• **What you are asked to do**:
For the material that follows, return exactly the lines from the one with "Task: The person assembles" through the one with "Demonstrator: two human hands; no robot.", both ends included.

• **Data listing**:
********************

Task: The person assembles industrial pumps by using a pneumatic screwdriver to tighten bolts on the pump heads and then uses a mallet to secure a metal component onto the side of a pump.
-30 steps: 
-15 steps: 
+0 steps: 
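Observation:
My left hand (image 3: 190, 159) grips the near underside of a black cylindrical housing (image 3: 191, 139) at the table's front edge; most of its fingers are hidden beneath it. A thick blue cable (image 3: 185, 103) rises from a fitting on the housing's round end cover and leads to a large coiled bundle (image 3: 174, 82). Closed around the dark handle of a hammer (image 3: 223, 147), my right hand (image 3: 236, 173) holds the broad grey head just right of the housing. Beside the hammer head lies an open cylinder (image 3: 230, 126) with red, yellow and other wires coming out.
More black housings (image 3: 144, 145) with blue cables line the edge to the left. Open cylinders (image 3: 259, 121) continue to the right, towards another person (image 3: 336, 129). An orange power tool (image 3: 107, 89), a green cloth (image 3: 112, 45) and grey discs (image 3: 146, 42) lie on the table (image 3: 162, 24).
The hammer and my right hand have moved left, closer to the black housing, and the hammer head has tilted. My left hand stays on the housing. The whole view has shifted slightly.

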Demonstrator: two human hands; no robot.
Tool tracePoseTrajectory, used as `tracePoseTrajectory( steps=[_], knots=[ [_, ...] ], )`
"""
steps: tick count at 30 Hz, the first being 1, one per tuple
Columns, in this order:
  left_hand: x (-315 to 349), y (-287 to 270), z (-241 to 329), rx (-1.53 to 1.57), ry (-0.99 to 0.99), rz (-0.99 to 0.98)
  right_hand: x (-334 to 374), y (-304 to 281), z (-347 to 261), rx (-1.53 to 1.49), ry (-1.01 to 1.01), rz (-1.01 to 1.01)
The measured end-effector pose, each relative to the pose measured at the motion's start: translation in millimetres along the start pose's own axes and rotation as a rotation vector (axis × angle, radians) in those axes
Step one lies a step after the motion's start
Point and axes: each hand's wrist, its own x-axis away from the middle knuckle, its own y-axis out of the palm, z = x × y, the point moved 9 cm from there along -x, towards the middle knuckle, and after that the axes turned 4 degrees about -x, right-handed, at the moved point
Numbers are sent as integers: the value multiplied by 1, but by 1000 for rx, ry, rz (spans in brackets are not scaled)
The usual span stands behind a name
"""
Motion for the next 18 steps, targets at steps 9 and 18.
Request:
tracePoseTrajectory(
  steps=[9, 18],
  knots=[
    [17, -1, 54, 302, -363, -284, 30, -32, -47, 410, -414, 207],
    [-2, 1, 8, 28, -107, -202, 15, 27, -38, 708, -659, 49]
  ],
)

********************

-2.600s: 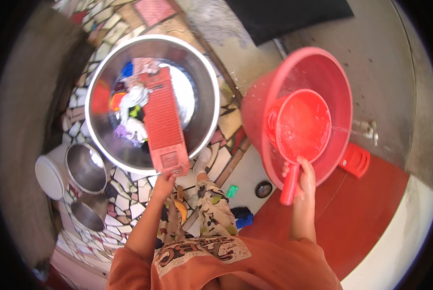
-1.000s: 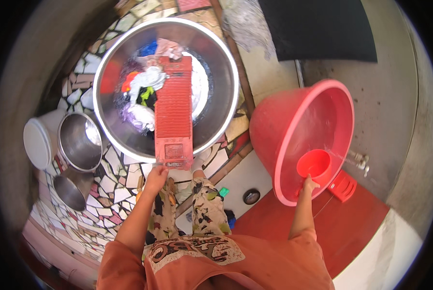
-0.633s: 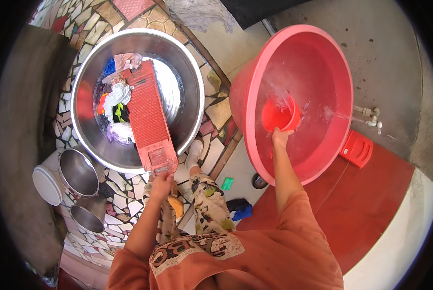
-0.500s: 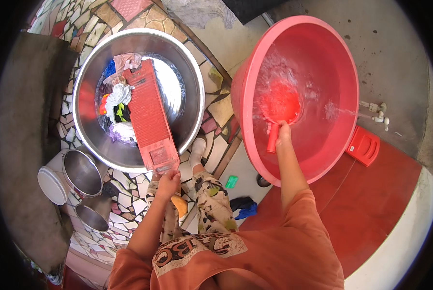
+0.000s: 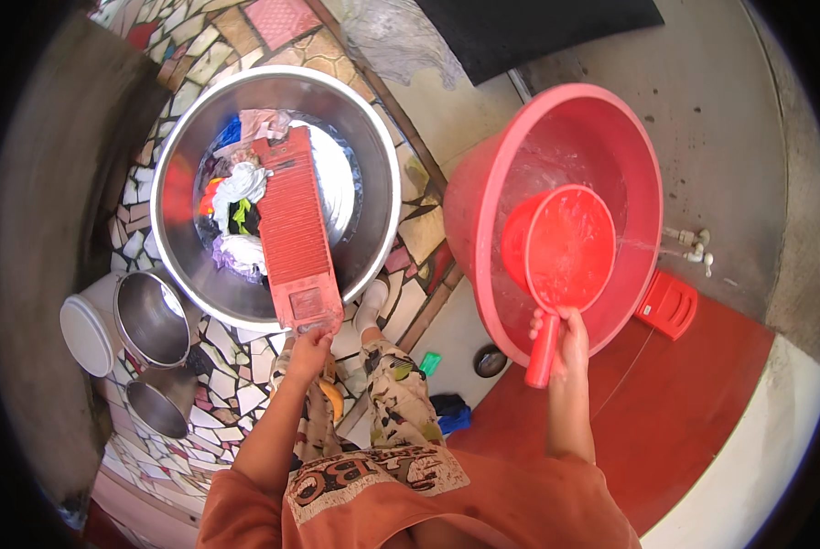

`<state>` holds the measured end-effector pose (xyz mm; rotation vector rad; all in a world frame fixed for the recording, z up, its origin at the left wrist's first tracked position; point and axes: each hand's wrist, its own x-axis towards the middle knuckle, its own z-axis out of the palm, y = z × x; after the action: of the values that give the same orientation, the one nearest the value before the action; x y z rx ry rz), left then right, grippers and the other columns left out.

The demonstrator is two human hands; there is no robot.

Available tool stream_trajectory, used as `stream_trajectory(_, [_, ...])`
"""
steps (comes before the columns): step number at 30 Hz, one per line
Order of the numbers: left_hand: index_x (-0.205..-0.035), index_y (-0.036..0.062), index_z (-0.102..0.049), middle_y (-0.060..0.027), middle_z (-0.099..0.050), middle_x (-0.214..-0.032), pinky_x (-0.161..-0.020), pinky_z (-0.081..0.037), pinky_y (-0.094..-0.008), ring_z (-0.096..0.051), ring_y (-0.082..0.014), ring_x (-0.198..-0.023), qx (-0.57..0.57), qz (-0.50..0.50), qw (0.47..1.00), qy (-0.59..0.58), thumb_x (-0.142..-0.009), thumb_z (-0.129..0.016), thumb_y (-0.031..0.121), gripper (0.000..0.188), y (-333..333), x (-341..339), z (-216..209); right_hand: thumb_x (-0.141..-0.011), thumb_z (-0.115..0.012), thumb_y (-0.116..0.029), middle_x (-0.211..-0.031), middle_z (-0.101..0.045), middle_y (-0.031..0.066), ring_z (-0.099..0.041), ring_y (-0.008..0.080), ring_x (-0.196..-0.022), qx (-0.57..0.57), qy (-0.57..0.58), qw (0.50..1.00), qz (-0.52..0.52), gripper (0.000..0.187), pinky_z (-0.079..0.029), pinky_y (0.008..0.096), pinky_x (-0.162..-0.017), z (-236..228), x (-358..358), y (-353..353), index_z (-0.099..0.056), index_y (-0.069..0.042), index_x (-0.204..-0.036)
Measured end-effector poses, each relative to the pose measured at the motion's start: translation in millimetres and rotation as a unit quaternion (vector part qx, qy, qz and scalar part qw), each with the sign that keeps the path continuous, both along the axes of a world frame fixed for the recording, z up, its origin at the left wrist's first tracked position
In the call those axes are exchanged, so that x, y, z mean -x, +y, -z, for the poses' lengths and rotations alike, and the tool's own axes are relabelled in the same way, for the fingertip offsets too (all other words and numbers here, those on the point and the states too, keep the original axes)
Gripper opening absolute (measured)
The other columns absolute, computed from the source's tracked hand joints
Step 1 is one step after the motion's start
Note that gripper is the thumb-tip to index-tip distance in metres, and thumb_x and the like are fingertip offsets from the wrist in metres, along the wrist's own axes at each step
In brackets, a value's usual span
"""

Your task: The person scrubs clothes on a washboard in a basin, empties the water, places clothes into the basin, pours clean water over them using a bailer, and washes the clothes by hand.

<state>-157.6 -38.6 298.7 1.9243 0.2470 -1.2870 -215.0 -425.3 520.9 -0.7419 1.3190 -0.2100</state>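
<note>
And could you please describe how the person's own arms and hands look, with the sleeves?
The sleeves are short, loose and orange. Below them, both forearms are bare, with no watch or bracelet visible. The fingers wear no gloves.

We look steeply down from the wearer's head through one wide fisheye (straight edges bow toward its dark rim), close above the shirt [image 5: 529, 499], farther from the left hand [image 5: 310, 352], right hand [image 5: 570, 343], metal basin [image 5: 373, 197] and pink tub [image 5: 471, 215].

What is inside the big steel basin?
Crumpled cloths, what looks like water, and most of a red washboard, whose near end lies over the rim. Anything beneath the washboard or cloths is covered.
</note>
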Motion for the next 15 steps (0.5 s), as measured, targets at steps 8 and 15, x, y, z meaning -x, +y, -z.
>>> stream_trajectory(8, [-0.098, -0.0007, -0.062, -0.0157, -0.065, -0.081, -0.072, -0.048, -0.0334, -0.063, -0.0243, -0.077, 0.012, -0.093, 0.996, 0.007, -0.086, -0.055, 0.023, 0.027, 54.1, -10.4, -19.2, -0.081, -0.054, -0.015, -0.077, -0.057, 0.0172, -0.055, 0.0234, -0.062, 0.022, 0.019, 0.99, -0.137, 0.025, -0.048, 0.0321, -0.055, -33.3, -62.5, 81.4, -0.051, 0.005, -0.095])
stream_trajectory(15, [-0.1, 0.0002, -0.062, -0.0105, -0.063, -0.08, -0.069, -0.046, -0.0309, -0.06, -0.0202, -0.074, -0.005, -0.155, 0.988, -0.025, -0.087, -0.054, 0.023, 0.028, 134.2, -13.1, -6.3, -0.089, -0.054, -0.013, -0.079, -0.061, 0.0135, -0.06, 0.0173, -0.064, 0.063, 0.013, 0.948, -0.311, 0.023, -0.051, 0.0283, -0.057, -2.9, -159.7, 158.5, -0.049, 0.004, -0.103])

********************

• **Reply to the task**:
Task: The person assembles industrial pumps by using a pneumatic screwdriver to tighten bolts on the pump heads and then uses a mallet to secure a metal component onto the side of a pump.
-30 steps: 
-15 steps: 
+0 steps: 
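Observation:
My left hand (image 3: 190, 159) grips the near underside of a black cylindrical housing (image 3: 191, 139) at the table's front edge; most of its fingers are hidden beneath it. A thick blue cable (image 3: 185, 103) rises from a fitting on the housing's round end cover and leads to a large coiled bundle (image 3: 174, 82). Closed around the dark handle of a hammer (image 3: 223, 147), my right hand (image 3: 236, 173) holds the broad grey head just right of the housing. Beside the hammer head lies an open cylinder (image 3: 230, 126) with red, yellow and other wires coming out.
More black housings (image 3: 144, 145) with blue cables line the edge to the left. Open cylinders (image 3: 259, 121) continue to the right, towards another person (image 3: 336, 129). An orange power tool (image 3: 107, 89), a green cloth (image 3: 112, 45) and grey discs (image 3: 146, 42) lie on the table (image 3: 162, 24).
The hammer and my right hand have moved left, closer to the black housing, and the hammer head has tilted. My left hand stays on the housing. The whole view has shifted slightly.
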
Demonstrator: two human hands; no robot.

This answer is complete.